La banda della Lanterna Azzurra "un’associazione per delinquere"

Ecco le motivazioni dei giudici della Corte d’Appello: "Ruoli e modalità di azione basati su un patto preciso"

Era "un sodalizio criminale" la banda della Bassa Modenese condannata anche in secondo grado, il 17 marzo scorso, per la strage della Lanterna Azzurra di

Corinaldo, tra il 7 e l’8 dicembre 2018, quando morirono nella discoteca 5 minorenni – di cui tre della nostra provincia: Asia Nasoni 14 anni di Marotta, Benedetta Vitali 15 anni di Fano, Mattia Orlandi, 15 anni di Frontone – e una mamma di 39 anni, schiacciati da una folla in fuga dopo lo spruzzo di una sostanza urticante per rubare collanine d’oro.
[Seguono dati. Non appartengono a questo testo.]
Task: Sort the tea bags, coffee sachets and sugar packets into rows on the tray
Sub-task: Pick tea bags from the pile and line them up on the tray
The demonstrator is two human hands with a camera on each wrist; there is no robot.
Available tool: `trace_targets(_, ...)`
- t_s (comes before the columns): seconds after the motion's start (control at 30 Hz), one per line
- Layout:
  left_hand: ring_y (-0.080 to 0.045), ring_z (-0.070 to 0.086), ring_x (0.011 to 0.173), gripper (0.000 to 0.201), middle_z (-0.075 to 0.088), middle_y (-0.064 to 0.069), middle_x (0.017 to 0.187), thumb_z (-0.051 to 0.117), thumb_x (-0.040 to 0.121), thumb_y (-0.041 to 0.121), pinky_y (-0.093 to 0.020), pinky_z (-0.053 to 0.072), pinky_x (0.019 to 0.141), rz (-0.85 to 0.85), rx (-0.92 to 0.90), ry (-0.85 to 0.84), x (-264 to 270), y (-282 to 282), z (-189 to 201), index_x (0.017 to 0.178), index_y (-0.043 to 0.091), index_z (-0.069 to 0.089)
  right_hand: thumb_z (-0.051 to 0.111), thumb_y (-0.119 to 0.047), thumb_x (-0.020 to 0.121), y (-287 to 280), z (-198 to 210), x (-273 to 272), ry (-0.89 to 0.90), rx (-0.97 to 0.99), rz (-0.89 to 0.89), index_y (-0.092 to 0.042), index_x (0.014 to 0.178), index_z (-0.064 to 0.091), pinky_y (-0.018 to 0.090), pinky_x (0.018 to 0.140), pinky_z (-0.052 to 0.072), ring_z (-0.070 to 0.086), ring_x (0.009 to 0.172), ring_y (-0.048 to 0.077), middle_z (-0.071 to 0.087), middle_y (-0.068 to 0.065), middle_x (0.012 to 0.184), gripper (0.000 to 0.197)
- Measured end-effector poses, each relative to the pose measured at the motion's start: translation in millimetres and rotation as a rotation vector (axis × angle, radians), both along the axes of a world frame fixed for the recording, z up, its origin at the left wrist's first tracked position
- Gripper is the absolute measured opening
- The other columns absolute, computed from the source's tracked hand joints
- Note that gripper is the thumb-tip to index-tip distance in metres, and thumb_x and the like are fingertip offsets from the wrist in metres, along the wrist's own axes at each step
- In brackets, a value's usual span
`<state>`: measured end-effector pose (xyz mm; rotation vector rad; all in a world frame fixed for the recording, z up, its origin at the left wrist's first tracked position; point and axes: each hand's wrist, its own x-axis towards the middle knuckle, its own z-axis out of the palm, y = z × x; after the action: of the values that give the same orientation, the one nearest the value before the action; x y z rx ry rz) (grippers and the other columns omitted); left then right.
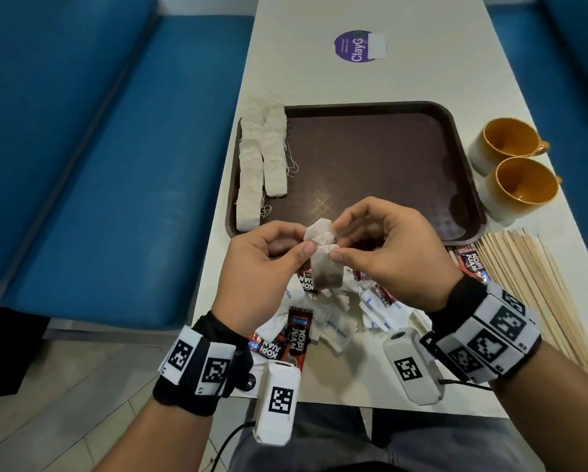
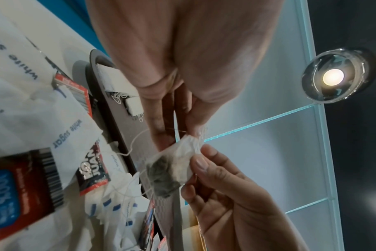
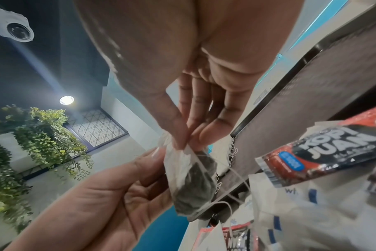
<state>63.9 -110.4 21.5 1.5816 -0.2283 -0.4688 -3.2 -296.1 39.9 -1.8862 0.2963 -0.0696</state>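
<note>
Seen from above at a pale table [image 1: 404, 80]: left hand [image 1: 262, 267] and right hand [image 1: 391, 253] raised together, each pinching the top of one tea bag [image 1: 324, 264] between thumb and fingertips, bag dangling over a mixed pile of coffee sachets [image 1: 297, 335] and sugar packets [image 1: 336, 330] at the near edge. Beyond, a brown tray [image 1: 370, 158], two rows of tea bags [image 1: 262, 158] along its left side. Right of the tray, two orange-lined mugs [image 1: 513, 165] and wooden stirrers [image 1: 530, 284].

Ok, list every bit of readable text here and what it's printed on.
"ClayGo": purple round sticker on the table; its small print is too small to read.
"KOPI JUAN": red and black coffee sachets.
"white sugar": white sugar packets.
"100%": blue badge on a coffee sachet; the rest is blurred.
</note>
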Motion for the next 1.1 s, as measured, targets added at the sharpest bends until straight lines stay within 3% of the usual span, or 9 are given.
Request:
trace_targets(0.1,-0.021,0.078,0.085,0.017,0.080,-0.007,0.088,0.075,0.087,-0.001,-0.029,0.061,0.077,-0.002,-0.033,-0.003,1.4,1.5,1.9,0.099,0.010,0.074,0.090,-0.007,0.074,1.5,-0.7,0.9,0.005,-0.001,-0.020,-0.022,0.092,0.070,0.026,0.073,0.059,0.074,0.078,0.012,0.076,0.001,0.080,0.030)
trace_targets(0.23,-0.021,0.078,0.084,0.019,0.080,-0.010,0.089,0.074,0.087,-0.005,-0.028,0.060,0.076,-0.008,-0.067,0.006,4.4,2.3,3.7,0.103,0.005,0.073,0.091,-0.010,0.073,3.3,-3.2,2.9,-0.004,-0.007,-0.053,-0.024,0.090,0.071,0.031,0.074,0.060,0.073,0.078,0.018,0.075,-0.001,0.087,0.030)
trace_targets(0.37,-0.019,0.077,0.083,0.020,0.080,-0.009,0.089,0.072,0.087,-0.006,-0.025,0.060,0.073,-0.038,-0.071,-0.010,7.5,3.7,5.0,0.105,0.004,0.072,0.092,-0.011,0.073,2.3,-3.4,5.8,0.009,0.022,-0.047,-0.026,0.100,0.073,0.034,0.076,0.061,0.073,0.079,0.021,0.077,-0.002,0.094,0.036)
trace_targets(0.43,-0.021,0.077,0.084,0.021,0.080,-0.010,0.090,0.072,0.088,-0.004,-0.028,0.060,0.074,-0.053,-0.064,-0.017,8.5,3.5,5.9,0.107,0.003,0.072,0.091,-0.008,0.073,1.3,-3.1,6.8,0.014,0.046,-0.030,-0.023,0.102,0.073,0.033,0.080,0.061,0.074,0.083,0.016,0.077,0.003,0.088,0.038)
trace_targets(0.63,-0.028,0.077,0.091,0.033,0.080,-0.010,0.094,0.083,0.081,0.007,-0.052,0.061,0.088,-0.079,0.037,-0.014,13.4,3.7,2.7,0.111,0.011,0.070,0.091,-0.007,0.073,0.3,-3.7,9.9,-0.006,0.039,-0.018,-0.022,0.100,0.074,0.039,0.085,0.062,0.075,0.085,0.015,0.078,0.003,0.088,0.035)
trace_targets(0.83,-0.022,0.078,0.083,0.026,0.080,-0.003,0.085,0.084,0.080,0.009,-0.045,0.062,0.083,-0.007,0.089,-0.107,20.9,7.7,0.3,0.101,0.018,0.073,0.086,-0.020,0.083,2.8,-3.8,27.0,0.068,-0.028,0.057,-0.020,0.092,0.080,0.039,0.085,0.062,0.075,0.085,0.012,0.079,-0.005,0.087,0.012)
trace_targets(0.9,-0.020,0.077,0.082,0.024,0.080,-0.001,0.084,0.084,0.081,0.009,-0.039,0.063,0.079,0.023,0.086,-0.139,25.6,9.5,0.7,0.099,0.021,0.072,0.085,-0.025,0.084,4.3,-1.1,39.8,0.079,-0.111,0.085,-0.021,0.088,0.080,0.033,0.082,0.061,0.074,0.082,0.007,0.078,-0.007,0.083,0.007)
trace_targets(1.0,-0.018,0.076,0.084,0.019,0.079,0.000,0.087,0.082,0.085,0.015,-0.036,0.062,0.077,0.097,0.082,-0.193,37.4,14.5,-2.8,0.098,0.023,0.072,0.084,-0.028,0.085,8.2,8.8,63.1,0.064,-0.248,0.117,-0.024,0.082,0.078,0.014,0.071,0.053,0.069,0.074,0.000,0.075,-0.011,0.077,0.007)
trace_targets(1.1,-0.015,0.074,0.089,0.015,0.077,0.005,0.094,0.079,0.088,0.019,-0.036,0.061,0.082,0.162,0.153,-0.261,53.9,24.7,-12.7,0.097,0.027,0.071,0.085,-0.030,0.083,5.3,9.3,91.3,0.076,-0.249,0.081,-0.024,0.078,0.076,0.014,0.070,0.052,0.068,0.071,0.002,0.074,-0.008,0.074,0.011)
A quattro mesi dalla sentenza della Corte di Assise di Appello di Ancona sono uscite le motivazioni che hanno portato i giudici a riconoscere ai sei imputati, Ugo Di Puorto, 23 anni, Andrea Cavallari, 23 anni, Moez Akari, 25 anni, Raffaele Mormone, 23 anni, Souhaib Haddada, 24 anni e Badr Amouiyah, 23 anni, tutti detenuti, anche l’associazione a delinquere con inasprimento delle condanne comprese da 10 a 12 anni, esclusa invece nel primo grado di giudizio. In 364 pagine la Corte spiega come proprio il numero elevato dei furti commessi nei locali e la loro abilità a scambiarsi di ruolo, attingendo anche a membri di bande opposte, siano stati determinanti per il riconoscimento del "pactum sceleris", l’accordo tra due o più soggetti per commettere una o più azioni delittuose. Dalle prove emerge "la sussistenza degli elementi costituitivi del reato associativo e cioè di un sodalizio criminale avente le caratteristiche di una vera e propria associazione per delinquere", formata dai sei giovani e da un ricettatore, che ha già definito la sua posizione con un patteggiamento, mentre un ultimo ragazzo potrebbe finire a processo a settembre. La serialità e la frequenza della commissione di vere e proprie razzie all’interno di locali da ballo con modalità "professionali e collaudate", con cadenza più che settimanale, e il protrattasi per mesi evidenziano, motiva il presidente della Corte di Assise di Appello di Ancona Giovanni Trerè, "come quella fosse la modalità normale di operatività dell’associazione". Ben definiti, in particolare, i ruoli assegnati ai vari componenti: il ‘disturbatorè (che distraeva le vittime), chi strappava i monili, e infine chi li occultava, addosso a sé o nelle vicinanze dei locali. Per i giudici di secondo grado non contano "la radicale diversità o contrapposizione degli scopi perseguiti o eventuali conflitti di interesse tra i soci" come hanno cercato di contestare le difese degli imputati, sostenendo che i sei accusati non si conoscevano tutti tra loro e che erano arrivati alla discoteca separatamente.